**WORK TO BE COMPLETED:**
Please copy the data exactly as it stands, minus the images.

**PROVIDED DATA:**
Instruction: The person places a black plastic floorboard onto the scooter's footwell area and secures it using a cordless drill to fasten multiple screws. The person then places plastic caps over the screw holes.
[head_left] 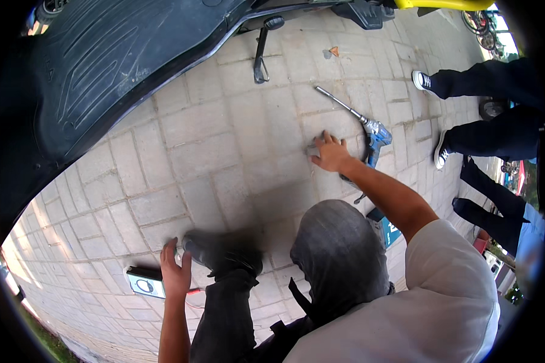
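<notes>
The right hand (330, 154) lies spread, palm down, on the paving (212, 145), empty, a blue power wrench (375, 136) just at its 3 o'clock, while the left hand (174, 272), fingers open, touches a small white box (145, 282) at 9 o'clock.

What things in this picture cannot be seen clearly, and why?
Head view only:
- Small grey item under the right hand: covered by the fingers.
- Flat device by the left hand: partly hidden by that hand.
- Blue power tool: handle behind the forearm.
- Dark shoe: blurred.
</notes>
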Motion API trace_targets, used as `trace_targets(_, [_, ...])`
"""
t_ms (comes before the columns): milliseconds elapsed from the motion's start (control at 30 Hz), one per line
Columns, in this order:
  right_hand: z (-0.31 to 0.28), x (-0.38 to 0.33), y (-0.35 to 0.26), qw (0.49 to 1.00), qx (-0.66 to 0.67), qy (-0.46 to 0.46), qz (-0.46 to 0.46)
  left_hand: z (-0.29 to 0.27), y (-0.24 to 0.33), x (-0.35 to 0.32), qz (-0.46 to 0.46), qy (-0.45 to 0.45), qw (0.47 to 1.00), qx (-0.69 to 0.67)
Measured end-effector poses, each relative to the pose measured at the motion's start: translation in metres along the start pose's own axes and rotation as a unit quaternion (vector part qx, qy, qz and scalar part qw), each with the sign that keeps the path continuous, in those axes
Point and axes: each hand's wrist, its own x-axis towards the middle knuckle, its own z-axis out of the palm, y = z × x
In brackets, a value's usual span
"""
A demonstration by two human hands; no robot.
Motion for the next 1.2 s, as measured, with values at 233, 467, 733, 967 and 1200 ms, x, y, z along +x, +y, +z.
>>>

**YOUR SOLUTION:**
Instruction: The person places a black plastic floorboard onto the scooter's footwell area and secures it using a cordless drill to fasten multiple screws. The person then places plastic caps over the screw holes.
[head_left] 
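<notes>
The right hand (330, 154) lies spread, palm down, on the paving (212, 145), empty, a blue power wrench (375, 136) just at its 3 o'clock, while the left hand (174, 272), fingers open, touches a small white box (145, 282) at 9 o'clock.

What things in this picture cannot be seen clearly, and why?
Head view only:
- Small grey item under the right hand: covered by the fingers.
- Flat device by the left hand: partly hidden by that hand.
- Blue power tool: handle behind the forearm.
- Dark shoe: blurred.
</notes>
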Motion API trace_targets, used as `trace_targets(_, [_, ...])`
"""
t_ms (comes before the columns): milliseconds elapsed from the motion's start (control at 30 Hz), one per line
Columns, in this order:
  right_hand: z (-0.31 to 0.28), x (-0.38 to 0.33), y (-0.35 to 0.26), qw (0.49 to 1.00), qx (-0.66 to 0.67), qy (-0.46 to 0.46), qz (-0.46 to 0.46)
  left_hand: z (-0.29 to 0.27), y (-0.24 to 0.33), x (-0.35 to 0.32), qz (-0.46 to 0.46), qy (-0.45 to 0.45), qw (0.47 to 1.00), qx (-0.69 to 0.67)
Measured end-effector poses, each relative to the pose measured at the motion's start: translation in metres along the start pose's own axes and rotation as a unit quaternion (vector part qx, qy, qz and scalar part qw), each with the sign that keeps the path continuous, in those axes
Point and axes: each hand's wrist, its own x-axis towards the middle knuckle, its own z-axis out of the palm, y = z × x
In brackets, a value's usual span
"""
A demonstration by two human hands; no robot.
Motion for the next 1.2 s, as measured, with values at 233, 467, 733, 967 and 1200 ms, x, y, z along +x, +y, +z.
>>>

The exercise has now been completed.